> **Work to be completed**:
Check each line of the data for "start" and select those that have it.

BEGIN

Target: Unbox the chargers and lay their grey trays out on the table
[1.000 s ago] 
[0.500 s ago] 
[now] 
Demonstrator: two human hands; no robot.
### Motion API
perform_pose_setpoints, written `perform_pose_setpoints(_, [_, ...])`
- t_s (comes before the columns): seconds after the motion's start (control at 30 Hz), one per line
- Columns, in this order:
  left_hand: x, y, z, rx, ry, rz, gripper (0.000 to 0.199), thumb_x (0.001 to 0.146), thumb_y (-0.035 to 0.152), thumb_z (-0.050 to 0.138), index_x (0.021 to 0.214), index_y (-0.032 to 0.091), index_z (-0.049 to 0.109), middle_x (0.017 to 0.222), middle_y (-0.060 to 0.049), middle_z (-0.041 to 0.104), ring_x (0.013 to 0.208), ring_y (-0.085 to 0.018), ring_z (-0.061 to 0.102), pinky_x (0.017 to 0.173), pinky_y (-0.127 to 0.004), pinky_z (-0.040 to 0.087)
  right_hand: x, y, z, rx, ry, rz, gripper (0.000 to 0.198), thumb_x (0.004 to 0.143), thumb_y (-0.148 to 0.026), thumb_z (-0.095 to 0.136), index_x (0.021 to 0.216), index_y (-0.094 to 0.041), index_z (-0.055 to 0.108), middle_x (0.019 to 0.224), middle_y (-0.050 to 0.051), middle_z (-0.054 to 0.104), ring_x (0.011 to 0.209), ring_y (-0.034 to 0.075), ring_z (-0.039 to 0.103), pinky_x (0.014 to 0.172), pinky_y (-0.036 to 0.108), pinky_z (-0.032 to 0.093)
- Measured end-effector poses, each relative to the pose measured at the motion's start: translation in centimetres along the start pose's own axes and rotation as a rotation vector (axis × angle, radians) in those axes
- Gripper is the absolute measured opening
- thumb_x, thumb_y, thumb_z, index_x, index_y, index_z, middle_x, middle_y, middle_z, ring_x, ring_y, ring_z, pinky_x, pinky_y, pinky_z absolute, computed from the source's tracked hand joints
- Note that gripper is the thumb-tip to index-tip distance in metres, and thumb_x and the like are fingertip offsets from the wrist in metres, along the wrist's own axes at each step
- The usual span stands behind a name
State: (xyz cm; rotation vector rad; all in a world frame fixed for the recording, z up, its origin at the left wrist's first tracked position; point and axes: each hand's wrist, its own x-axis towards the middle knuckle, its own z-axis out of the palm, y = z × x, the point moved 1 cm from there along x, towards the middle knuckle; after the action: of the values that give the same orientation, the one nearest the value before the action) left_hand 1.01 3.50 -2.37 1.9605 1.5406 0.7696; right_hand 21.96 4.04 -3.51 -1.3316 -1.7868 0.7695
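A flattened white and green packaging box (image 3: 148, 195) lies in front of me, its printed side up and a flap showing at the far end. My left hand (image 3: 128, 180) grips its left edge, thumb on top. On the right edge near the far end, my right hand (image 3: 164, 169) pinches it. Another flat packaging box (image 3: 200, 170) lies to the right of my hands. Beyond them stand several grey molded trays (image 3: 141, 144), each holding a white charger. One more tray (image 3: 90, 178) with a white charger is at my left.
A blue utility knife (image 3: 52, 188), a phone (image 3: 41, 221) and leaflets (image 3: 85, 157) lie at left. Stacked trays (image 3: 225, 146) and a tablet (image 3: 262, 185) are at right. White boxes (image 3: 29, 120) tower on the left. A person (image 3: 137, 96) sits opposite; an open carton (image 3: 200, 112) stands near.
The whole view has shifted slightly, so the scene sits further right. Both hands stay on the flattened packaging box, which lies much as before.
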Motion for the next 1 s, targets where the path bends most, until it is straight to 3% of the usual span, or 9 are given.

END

> **Answer section**:
- t_s (comes before the columns): seconds after the motion's start (control at 30 Hz), one per line
- Measured end-effector poses, each relative to the pose measured at the motion's start: translation in centimetres along the start pose's own axes and rotation as a rotation vector (axis × angle, radians) in those axes

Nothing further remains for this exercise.